Spontaneous suspected adverse drug reaction (ADR) reporting to the Committee on Safety of Medicines by healthcare professionals is the main source of information used for regulatory pharmacovigilance in the UK. However relatively little is known of the frequency and severity of ADRs in the paediatric population, although the limited information available suggests that ADRs account for 1.53–2.09% of paediatric hospital admissions, that 2.64–9.3% of paediatric inpatients, and 1.5–11.1% of children in the community suffer from ADRs. There is a clear need for a comprehensive and accessible means of monitoring ADRs in paediatrics. The aim of this study was to pilot a community based method of ADR monitoring and reporting, suitable for both prescribed and over the counter medicines.

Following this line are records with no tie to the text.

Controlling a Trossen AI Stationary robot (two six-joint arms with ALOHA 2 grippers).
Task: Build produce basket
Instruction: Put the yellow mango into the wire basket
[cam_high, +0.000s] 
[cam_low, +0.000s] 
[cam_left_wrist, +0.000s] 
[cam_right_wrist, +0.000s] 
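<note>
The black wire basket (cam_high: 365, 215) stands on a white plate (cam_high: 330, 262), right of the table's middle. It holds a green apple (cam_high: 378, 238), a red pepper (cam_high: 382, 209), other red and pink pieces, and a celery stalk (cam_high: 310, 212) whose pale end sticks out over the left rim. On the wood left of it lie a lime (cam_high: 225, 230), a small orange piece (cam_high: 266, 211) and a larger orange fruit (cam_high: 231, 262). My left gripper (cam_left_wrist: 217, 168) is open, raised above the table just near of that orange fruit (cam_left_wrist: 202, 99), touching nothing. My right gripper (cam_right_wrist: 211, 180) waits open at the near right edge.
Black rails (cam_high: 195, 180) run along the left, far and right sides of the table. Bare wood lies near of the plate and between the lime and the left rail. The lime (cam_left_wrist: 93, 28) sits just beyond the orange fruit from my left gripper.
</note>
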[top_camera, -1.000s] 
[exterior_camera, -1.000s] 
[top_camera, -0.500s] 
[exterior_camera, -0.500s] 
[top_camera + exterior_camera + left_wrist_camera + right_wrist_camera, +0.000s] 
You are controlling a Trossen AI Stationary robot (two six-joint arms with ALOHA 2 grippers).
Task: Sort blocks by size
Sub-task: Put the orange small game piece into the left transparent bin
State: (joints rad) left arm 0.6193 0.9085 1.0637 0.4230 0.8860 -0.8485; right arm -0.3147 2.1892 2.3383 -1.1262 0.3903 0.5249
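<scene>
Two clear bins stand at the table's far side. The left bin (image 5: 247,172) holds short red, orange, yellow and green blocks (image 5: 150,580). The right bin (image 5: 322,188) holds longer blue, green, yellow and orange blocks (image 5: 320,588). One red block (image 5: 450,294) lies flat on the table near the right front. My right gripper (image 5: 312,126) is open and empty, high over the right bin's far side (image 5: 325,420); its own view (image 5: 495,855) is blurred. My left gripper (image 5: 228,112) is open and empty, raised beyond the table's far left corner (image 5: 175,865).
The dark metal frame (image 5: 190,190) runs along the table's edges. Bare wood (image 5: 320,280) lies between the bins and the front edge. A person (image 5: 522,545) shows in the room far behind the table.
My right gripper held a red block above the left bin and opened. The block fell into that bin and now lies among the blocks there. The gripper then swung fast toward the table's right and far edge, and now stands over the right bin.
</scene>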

Data were collected for 4 weeks in seven community pharmacies in Grampian on children under 12 years old collecting prescriptions for amoxicillin, salbutamol, paracetamol or ibuprofen suspension or purchasing paracetamol or ibuprofen suspension. After obtaining informed consent, the parent was interviewed to determine: age of child, post code, details of study medicines and any other medication being taken. The parent was asked to complete and return a 5 day questionnaire for each of the study medicines, recording dose, frequency of dosing, and possible side effects both in the form of an ADR tick list and in freehand. Ethics approval was obtained from the Grampian Research Ethics Committee. During the study period a total of 360 prescriptions or purchases of the study medication were recorded, of which 312 were suitable for study inclusion and 267 (85.5%) parents agreed to participate in the study. Two-hundred and forty-one (90.3%) children were prescribed one study medicine, 23 (8.6%) children two, and 3 (1.1%) children three study medicines. One hundred and six parents (40%) returned a total of 122 completed questionnaires, (95 for 1, 9 for 2, and 3 for 3 medicines). There were no significant differences in the distributions of child age and Depcat scores between the responders and non responders. A comprehensive tick list of possible side effects occurring since starting the study medication was completed by each parent/guardian. Using the symptom tick list 49.5% of ADRs were reported for amoxicillin, 35.8% for paracetamol, 9.2% for ibuprofen, and 5.5% for salbutamol. The most commonly reported ADRs for amoxicillin were diarrhoea (28.9%) and tiredness (31.6%). Using freehand reporting 15 (12.3%) completed questionnaires reported specific ADRs. Diarrhoea was reported by 10.5% of children prescribed amoxicillin, and 5.5% prescribed paracetamol. Only one off label prescription was identified and this was for salbutamol syrup prescribed to a 2 year old child. No off label prescribing due to age, formulation, or dose was noted.

This study demonstrates that a paediatric ADR monitoring system, with wide public access, could be operated via community pharmacies with parental monitoring and reporting of ADRs.